* YOUR TASK *
When "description" occurs in a line of the material, copy that line.

* PROVIDED ENTRIES *
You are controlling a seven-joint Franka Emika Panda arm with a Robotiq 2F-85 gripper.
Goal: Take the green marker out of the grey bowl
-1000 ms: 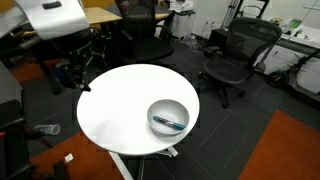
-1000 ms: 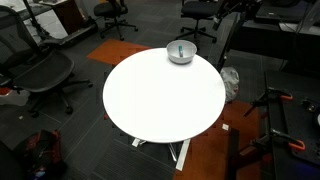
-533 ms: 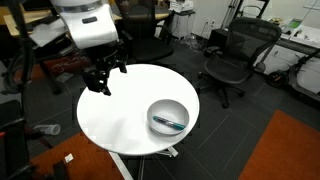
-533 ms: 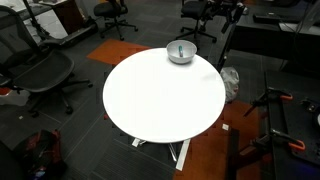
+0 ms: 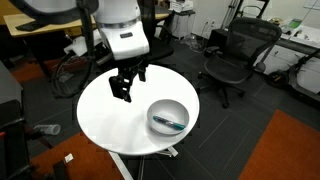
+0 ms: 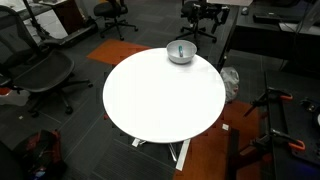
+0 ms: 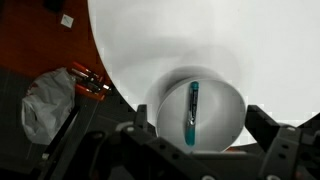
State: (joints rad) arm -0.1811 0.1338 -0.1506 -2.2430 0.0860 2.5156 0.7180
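Observation:
The grey bowl (image 5: 168, 117) stands on the white round table (image 5: 115, 125) near its edge; it also shows in the other exterior view (image 6: 180, 52). The green marker (image 5: 170, 124) lies inside it. In the wrist view the bowl (image 7: 225, 105) is below the camera with the marker (image 7: 192, 112) lying lengthwise in its middle. My gripper (image 5: 125, 87) hangs above the table, beside the bowl and clear of it. In the wrist view its jaws (image 7: 200, 120) are open and empty, with the bowl seen between them.
Black office chairs (image 5: 228, 58) and desks ring the table. An orange carpet patch (image 5: 290, 150) lies on the floor. In the wrist view a grey bag (image 7: 45, 100) and red-handled tools (image 7: 90, 82) lie on the floor beside the table's edge.
The arm has swung in from the far side of the table and moved over it towards the bowl. The bowl and marker have not moved.

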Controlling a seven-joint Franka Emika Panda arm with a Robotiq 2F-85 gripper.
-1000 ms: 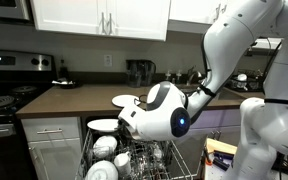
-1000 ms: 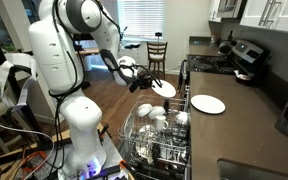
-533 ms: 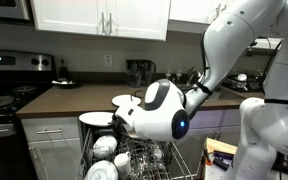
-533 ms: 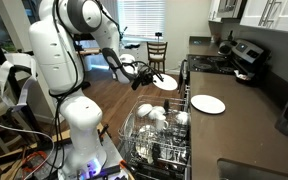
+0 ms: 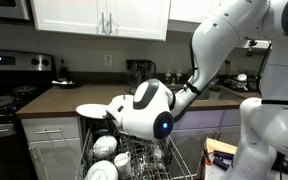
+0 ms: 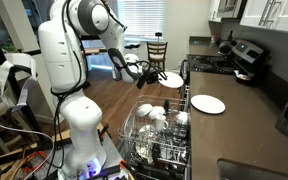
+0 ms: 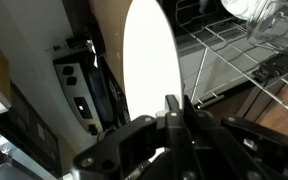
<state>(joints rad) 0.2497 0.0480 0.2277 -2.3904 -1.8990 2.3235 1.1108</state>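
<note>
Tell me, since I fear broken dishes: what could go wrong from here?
1. The claw pinches the white plate only at its rim, so the plate might slip or swing loose and drop.
2. The plate hangs close to the counter and to the rack, which is crowded with bowls. A careless move could knock it against either and chip something.

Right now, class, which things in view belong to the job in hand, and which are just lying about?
In the job:
- hand, shut on the white plate
- dish rack close by

Lying about:
- second plate on the counter
- stove
- chair
</note>
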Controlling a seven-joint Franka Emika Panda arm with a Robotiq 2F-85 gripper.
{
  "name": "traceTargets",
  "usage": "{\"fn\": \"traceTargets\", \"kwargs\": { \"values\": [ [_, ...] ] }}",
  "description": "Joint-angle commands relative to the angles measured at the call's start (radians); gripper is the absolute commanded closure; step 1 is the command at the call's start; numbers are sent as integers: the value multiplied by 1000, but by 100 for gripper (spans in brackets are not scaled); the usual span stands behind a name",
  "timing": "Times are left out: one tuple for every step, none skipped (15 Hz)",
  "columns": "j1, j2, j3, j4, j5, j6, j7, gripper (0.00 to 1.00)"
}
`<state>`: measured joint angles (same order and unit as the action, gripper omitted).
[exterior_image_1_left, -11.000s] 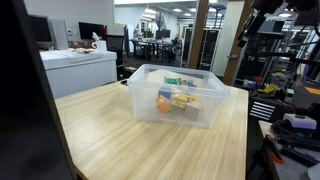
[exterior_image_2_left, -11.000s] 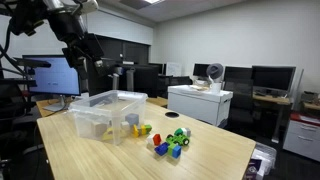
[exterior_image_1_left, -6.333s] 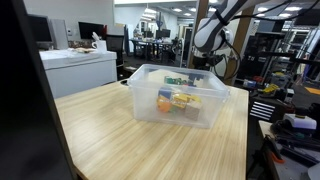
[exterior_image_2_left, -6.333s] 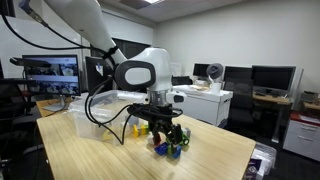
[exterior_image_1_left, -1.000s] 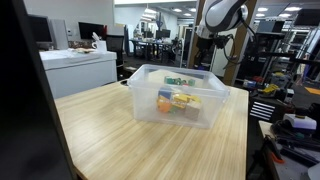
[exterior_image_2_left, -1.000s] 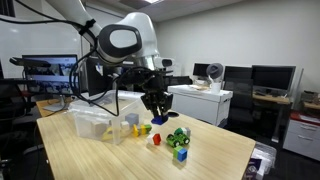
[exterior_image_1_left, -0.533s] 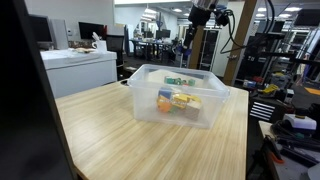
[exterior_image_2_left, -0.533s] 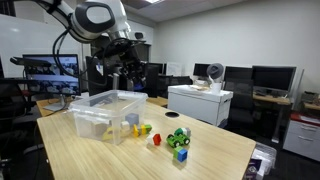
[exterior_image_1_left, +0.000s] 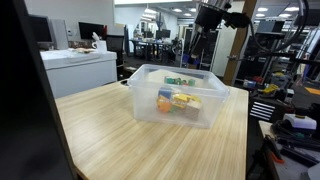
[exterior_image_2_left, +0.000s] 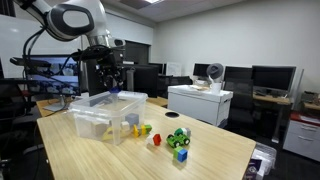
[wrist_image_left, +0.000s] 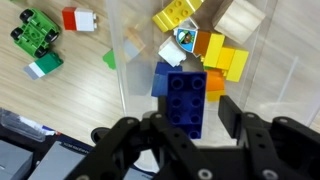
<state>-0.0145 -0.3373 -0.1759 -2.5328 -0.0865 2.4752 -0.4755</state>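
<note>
In the wrist view the claw (wrist_image_left: 192, 120) hung over the clear bin (wrist_image_left: 119, 62), with a blue studded block (wrist_image_left: 187, 95) between its two dark fingers (wrist_image_left: 238, 125). The jaws stood part-way apart. I could not tell whether the pads touched the block's sides, because the finger shapes overlapped its lower end and hid the contact. Past the block, inside the bin, lay a yellow brick (wrist_image_left: 180, 14), a tan block (wrist_image_left: 236, 18), an orange piece (wrist_image_left: 212, 47) and a white printed tile (wrist_image_left: 182, 40); the block covered whatever lay straight beneath it.

Outside the bin, beyond its wall, a green toy car (wrist_image_left: 38, 30) and a red brick (wrist_image_left: 80, 18) rested on the wooden surface (wrist_image_left: 70, 95). The view's edge cut off the car's top.

In an exterior view the claw (exterior_image_2_left: 110, 82) hung just above the bin (exterior_image_2_left: 88, 124), too small and dark to show its jaws or the blue block. The loose toys (exterior_image_2_left: 177, 140) lay near the bin on the side away from the arm.

In an exterior view the claw (exterior_image_1_left: 203, 42) merged into the dark background above the bin (exterior_image_1_left: 150, 104), whose cloudy wall blurred the pieces inside. A black band hid everything on the side of that view away from the arm.
</note>
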Motion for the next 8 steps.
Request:
{"fn": "traceTargets", "kwargs": {
  "values": [
    [23,-26,-57,-12,95,-15,-95,12],
    [26,-26,-71,-9,119,-13,-116,6],
    [26,-27,-81,-4,137,-14,-130,1],
    [27,-27,-92,4,159,-20,-148,1],
    [28,-27,-102,11,177,-22,-159,0],
    [28,-28,-108,16,191,-23,-168,0],
    [24,-25,-114,23,204,-16,-172,0],
    [17,-19,-119,32,208,-4,-167,0]
  ]
}}
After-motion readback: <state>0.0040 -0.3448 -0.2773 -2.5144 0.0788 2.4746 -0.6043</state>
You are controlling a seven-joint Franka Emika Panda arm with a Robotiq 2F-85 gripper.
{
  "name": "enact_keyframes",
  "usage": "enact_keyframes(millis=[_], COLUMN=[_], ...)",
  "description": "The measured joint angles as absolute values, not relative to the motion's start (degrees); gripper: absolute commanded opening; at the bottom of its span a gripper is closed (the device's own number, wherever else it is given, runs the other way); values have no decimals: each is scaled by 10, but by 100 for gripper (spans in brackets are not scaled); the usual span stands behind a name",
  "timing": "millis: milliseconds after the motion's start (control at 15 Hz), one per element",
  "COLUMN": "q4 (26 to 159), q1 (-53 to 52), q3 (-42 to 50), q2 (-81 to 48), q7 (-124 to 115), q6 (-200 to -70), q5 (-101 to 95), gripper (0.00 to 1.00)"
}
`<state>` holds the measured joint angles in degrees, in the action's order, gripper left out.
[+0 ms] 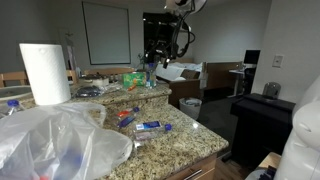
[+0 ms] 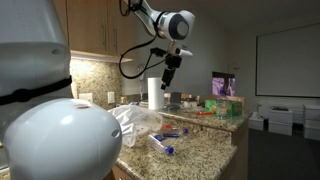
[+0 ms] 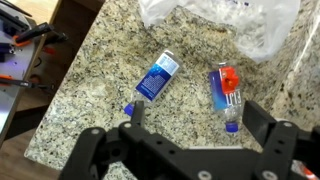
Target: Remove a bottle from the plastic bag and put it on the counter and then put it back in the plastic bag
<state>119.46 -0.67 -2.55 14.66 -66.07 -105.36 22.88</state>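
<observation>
So I'm hovering the gripper (image 3: 195,128) wide open over the worktop (image 3: 90,100), aiming on squaring its jaws across the bottle (image 3: 155,78), not the red-topped item (image 3: 227,95) nearby.

Both exterior views dim, murky, low detail; far room in shadow. Big white dome (image 2: 60,140) near the lens, blurred. Wrist view brighter, even light: tabletop (image 3: 90,100) sharp, glare on plastic bag (image 3: 225,20), my jaws dark, soft-focus at the bottom.
</observation>
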Motion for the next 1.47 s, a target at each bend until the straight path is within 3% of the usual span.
enact_keyframes(millis=[667,1467], q4=[1029,1025], q1=[-47,-47], q3=[-90,-90], q2=[118,116], q7=[-581,-578], q6=[-882,-881], q5=[53,50], gripper=[100,100])
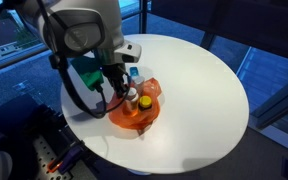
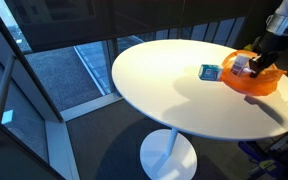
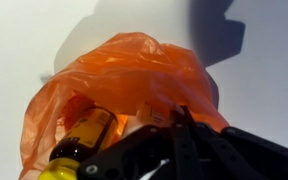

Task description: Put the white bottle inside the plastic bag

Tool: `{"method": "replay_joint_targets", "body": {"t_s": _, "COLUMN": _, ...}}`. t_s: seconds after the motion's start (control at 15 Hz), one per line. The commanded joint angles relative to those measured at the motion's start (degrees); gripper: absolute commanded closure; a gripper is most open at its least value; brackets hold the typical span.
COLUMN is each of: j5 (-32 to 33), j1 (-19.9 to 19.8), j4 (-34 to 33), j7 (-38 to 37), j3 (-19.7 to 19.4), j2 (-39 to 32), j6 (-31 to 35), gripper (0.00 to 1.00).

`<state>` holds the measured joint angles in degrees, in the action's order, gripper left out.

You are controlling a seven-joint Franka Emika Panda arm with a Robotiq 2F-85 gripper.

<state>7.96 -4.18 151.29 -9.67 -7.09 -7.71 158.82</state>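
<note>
The orange plastic bag lies crumpled on the round white table; it also shows in an exterior view and fills the wrist view. Inside its mouth lies an amber bottle with a yellow cap. Beside that, a pale white labelled bottle sits partly hidden by my fingers. My gripper is at the bag's opening, its fingers pressed together right at the bag's edge; I cannot tell whether they pinch anything. It hangs over the bag in both exterior views.
A small blue-green box lies on the table beside the bag. A green object shows behind the arm. The table edge is close to the bag. Glass walls and railings surround the table.
</note>
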Motion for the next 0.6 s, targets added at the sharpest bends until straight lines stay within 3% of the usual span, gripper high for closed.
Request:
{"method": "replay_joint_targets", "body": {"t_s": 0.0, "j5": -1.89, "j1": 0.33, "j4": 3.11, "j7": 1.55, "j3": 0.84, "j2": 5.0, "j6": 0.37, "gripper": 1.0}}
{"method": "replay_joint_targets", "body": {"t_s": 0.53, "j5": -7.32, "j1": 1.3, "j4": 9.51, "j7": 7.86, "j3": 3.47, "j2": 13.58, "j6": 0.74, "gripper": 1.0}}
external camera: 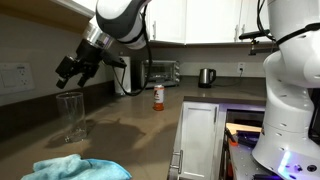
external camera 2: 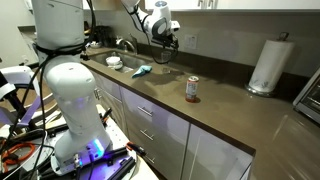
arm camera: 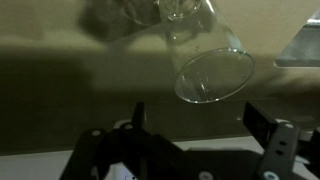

* EXERCISE SOLUTION *
  "description": "Joint-angle commands relative to the angles measured at the call's start (radians); gripper is the absolute commanded closure; step 1 is the command at the call's start; numbers are sent as integers: the value multiplied by 1000, but by 100 for gripper (spans in brackets are not scaled); the usual span stands behind a name",
  "description": "The measured joint angles as absolute values, not relative to the motion's start (degrees); gripper: absolute commanded opening; at the bottom of its span a gripper is closed (the device's own number, wherever else it is given, runs the other way); values have no decimals: each is scaled by 10, but by 100 for gripper (spans in brackets are not scaled); the usual span stands behind a name",
Task description: Put the white bottle inside the plastic bag

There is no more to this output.